=== PROBLEM STATEMENT ===
Leaving out all pictures, return the records word for word.

=== DATASET RECORDS ===
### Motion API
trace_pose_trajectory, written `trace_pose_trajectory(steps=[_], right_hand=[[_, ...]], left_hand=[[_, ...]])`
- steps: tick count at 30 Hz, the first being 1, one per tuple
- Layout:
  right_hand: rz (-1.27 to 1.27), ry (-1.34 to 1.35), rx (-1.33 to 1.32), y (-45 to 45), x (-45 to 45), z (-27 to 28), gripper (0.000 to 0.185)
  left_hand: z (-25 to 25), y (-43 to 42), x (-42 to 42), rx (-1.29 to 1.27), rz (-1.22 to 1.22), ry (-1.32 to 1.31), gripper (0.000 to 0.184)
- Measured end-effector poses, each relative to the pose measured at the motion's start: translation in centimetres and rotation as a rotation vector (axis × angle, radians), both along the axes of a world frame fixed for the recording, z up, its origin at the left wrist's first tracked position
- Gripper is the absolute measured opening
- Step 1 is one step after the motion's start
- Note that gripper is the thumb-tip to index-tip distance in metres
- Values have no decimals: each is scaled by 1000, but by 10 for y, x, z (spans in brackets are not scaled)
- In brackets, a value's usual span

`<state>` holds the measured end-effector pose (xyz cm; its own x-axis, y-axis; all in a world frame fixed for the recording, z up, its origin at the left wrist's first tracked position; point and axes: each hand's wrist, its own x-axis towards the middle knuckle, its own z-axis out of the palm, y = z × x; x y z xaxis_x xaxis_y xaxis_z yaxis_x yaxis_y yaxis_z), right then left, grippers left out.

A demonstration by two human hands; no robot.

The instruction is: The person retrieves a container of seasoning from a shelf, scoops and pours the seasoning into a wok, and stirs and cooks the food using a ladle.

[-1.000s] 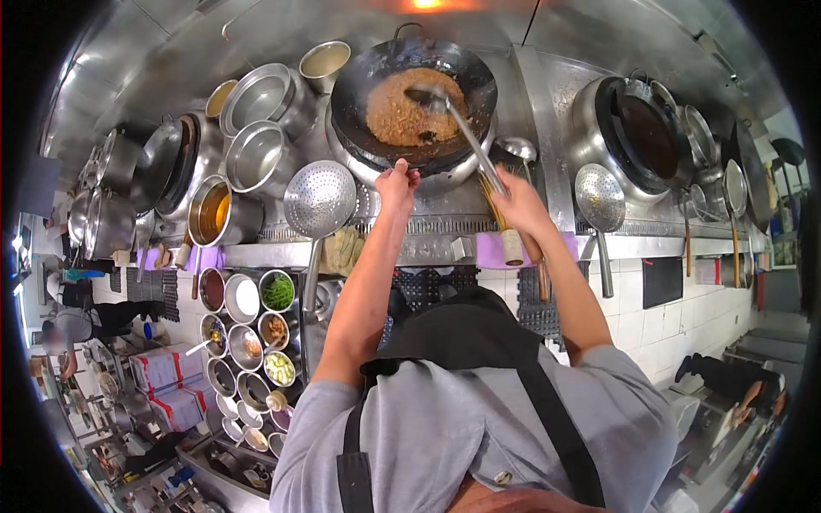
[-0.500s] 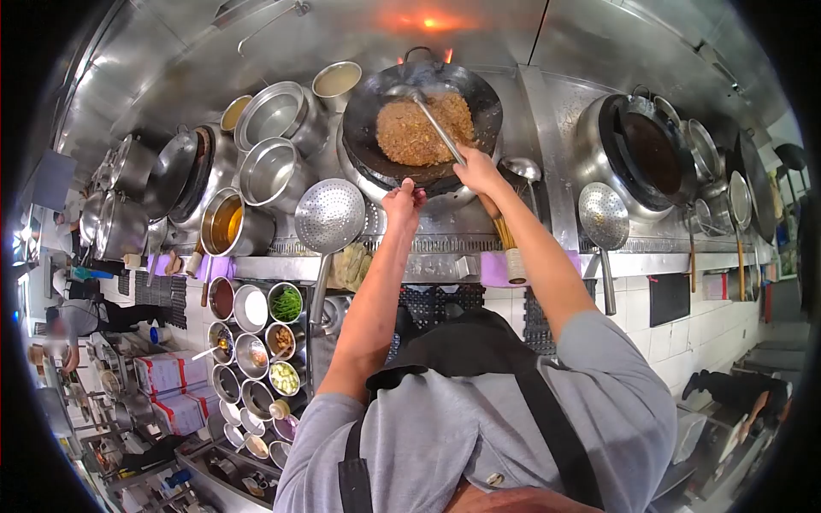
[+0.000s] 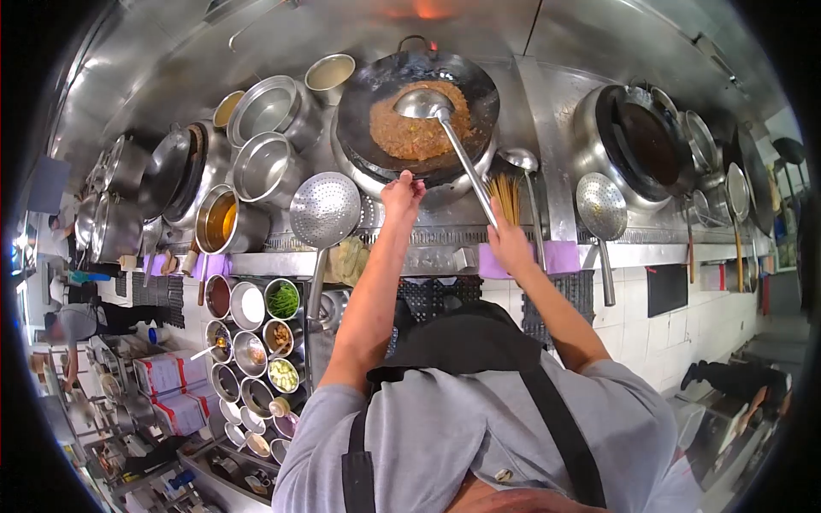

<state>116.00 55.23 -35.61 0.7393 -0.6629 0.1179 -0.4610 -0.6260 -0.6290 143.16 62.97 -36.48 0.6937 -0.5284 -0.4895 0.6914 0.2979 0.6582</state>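
Observation:
A black wok (image 3: 351,128) sits on the burner straight ahead with brown, grainy food (image 3: 416,141) spread over its bottom. My left hand (image 3: 402,197) is closed at the wok's near edge; the part it grips is mostly hidden by the fingers. In my right hand (image 3: 510,244) is the long handle of a steel ladle (image 3: 422,103). Its bowl rests over the far side of the food, rounded side up. Just past the right hand stands a bundle-like bamboo brush (image 3: 506,195), and beside it lies a second ladle (image 3: 518,159).
A perforated strainer (image 3: 326,208) and several steel pots, one an oil pot (image 3: 224,222), stand left of the wok. Another strainer (image 3: 601,205) and a dark wok (image 3: 654,145) are right. Ingredient bowls (image 3: 283,299) sit lower left. Other people are at both sides.
My right hand has drawn back toward my body and slightly right, exposing the bamboo brush. The ladle's bowl has shifted down and right over the food. My left hand stays at the wok's edge.

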Motion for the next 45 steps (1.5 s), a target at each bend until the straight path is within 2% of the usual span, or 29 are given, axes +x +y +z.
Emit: trace_pose_trajectory(steps=[2,5,8,11,15,18,20,23,25,28,31,35,38,39,42,43,45], right_hand=[[10,18,-22,0,-6,-37,71],[48,105,11,2,-11,-31,70],[80,-40,-108,16,-22,-34,70],[32,126,-20,15,-18,-38,69],[-6,-269,-36,-3,-32,-20,69],[-271,-67,169,-19,-83,0,70],[-405,144,137,-34,-114,14,69],[-373,-42,-103,-65,-159,-46,69],[-380,3,-148,-80,-164,-59,70],[-432,91,-133,-87,-172,-66,72],[-501,125,-155,-94,-175,-80,73],[-507,153,-186,-103,-173,-101,70],[-595,318,-82,-89,-155,-68,66],[-573,288,-246,-77,-151,-59,58],[-478,255,-185,-28,-142,-34,48],[-473,213,-193,-10,-143,-38,44],[-465,134,-204,27,-144,-52,38]], left_hand=[[-3,1,1,-12,-15,15,13],[-12,0,5,-10,-9,26,15],[-4,6,4,20,-61,21,13],[-6,6,7,9,-54,15,13],[-8,12,8,-24,-61,29,14],[16,34,-11,-8,-125,32,16],[35,60,-31,39,-196,17,16],[39,98,-56,78,-382,-15,18],[16,127,-62,51,-559,-26,21],[-7,159,-76,12,-672,-69,22],[-5,182,-88,131,-716,-83,23],[-28,213,-89,310,-778,-93,26],[-34,230,-86,384,-833,-145,25],[-39,235,-86,404,-849,-168,24],[-35,234,-85,468,-976,-255,24],[-32,229,-85,489,-1015,-310,21],[-31,215,-84,457,-1004,-640,18]])
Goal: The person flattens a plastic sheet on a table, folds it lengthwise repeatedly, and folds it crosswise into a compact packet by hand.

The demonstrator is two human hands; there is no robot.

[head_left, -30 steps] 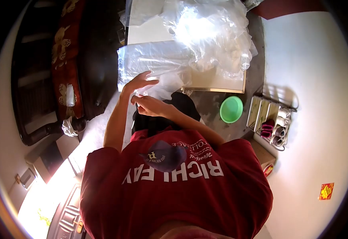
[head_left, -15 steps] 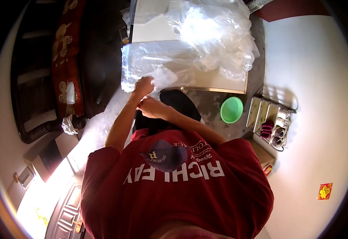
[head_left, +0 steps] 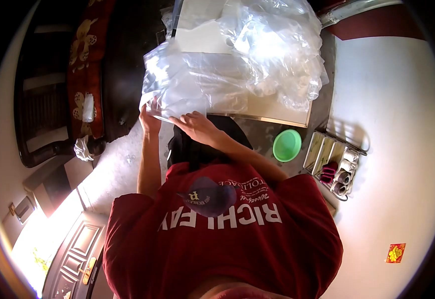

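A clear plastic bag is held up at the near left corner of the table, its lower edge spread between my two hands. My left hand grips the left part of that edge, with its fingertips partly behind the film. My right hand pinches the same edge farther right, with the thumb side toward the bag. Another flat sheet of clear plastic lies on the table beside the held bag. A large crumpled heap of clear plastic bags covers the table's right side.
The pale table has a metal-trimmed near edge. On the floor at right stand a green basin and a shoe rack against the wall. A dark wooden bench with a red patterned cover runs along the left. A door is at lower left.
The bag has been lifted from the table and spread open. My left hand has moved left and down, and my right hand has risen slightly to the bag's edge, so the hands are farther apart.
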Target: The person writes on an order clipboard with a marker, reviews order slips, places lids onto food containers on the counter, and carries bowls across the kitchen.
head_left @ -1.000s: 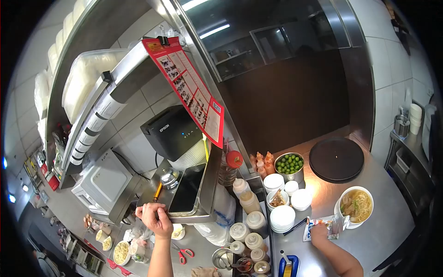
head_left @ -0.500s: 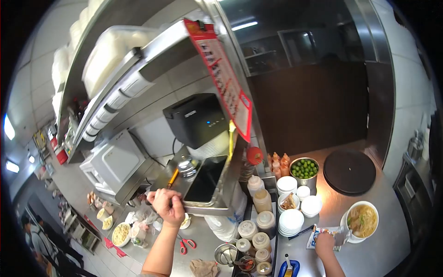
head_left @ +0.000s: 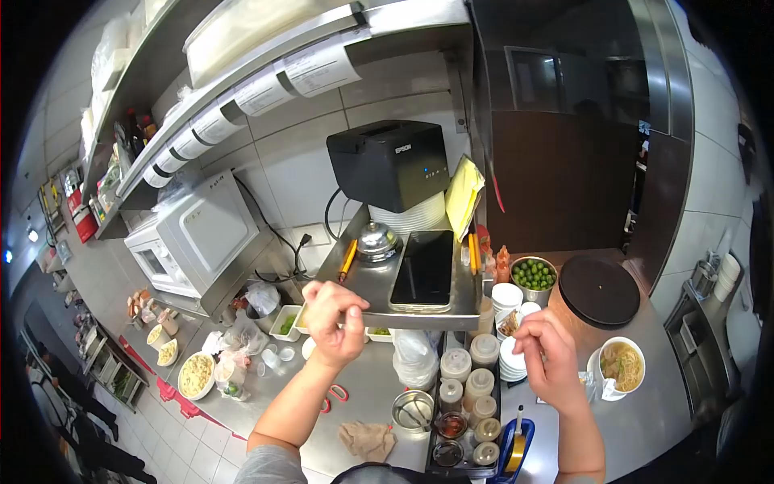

=== RESULT OF THE TASK ===
### Motion API
trace_pose_trajectory, written `trace_pose_trajectory(steps=[_], right_hand=[[_, ...]], left_hand=[[_, ...]])`
- steps: tick count at 30 Hz, the first being 1, one per tuple
- Layout:
  right_hand: rz (-1.27 to 1.27), ry (-1.34 to 1.35), rx (-1.33 to 1.32), y (-45 to 45), x (-45 to 45), z (-27 to 28), gripper (0.000 to 0.185)
  left_hand: z (-25 to 25), y (-43 to 42), x (-42 to 42), rx (-1.29 to 1.27), rz (-1.22 to 1.22), ry (-1.32 to 1.31), gripper (0.000 to 0.184)
- Measured end-effector poses, each relative to the pose measured at the motion's start: translation in centimetres and rotation as a rotation vector (axis × angle, radians), both along the axes of a world frame fixed for the recording, z up, its origin at the left wrist's first tracked position
- Gripper is the absolute measured opening
- Step 1 is one step after the motion's start
- Note that gripper is the thumb-tip to index-tip distance in metres
- Values have no decimals: each is scaled by 1000, but by 10 for y, x, z (spans in brackets are not scaled)
- In brackets, a value's usual span

`<state>` holds the measured end-effector pose (xyz cm; its own x-axis, y-axis; all in a world frame fixed for the recording, z up, its origin at the left wrist's first tracked position; point and axes: each hand's wrist, its own x-axis towards the middle knuckle, its own z-axis out of the palm, y = z × x; x y z xaxis_x xaxis_y xaxis_z yaxis_x yaxis_y yaxis_z), right then left, grippers left out.

A demonstration by two human hands; no robot.

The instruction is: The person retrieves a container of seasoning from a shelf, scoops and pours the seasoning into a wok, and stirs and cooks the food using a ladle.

[-1.000s] 
[-0.500s] 
[+0.000s] 

<state>116.00 55.23 -35.61 0.7393 -0.6629 0.1179 -0.4610 -0.6260 -0.6290 143.16 62.97 -36.48 0.6937 -0.5284 -0.4895 0.6914 0.2979 0.6582</state>
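Observation:
A black wok (image 3: 351,128) sits on the burner straight ahead with brown, grainy food (image 3: 416,141) spread over its bottom. My left hand (image 3: 402,197) is closed at the wok's near edge; the part it grips is mostly hidden by the fingers. In my right hand (image 3: 510,244) is the long handle of a steel ladle (image 3: 422,103). Its bowl rests over the far side of the food, rounded side up. Just past the right hand stands a bundle-like bamboo brush (image 3: 506,195), and beside it lies a second ladle (image 3: 518,159).
A perforated strainer (image 3: 326,208) and several steel pots, one an oil pot (image 3: 224,222), stand left of the wok. Another strainer (image 3: 601,205) and a dark wok (image 3: 654,145) are right. Ingredient bowls (image 3: 283,299) sit lower left. Other people are at both sides.
My right hand has drawn back toward my body and slightly right, exposing the bamboo brush. The ladle's bowl has shifted down and right over the food. My left hand stays at the wok's edge.
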
Motion for the next 45 steps (1.5 s), a target at each bend until the straight path is within 2% of the usual span, or 29 are given, axes +x +y +z.
Emit: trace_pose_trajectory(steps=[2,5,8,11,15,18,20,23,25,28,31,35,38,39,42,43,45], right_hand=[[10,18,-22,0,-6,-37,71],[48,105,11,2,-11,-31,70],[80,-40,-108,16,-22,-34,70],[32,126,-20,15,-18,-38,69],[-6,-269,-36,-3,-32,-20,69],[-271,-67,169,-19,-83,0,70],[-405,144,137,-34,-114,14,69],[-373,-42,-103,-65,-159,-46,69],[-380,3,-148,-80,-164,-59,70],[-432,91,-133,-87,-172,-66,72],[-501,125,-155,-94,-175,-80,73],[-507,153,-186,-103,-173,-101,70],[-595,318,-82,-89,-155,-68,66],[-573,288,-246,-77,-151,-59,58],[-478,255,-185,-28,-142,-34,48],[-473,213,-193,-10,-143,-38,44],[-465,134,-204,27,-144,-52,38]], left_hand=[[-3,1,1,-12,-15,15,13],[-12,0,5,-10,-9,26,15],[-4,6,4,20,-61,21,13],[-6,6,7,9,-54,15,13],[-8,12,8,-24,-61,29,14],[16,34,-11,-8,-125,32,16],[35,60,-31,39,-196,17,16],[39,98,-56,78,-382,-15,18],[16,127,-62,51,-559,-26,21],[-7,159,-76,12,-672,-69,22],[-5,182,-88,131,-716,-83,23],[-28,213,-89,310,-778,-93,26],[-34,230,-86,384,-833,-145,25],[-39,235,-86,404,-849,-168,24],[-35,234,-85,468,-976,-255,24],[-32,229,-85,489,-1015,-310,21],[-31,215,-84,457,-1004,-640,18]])
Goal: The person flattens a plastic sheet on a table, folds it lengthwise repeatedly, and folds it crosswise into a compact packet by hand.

The demonstrator is two human hands; there is no robot.

[head_left, -30 steps] 
[head_left, -15 steps] 
[head_left, +0 steps] 

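A clear plastic bag is held up at the near left corner of the table, its lower edge spread between my two hands. My left hand grips the left part of that edge, with its fingertips partly behind the film. My right hand pinches the same edge farther right, with the thumb side toward the bag. Another flat sheet of clear plastic lies on the table beside the held bag. A large crumpled heap of clear plastic bags covers the table's right side.
The pale table has a metal-trimmed near edge. On the floor at right stand a green basin and a shoe rack against the wall. A dark wooden bench with a red patterned cover runs along the left. A door is at lower left.
The bag has been lifted from the table and spread open. My left hand has moved left and down, and my right hand has risen slightly to the bag's edge, so the hands are farther apart.
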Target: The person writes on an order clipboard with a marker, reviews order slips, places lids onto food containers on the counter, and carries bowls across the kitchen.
head_left @ -1.000s: 
head_left @ -0.500s: 
head_left @ +0.000s: 

Nothing further is required for this exercise.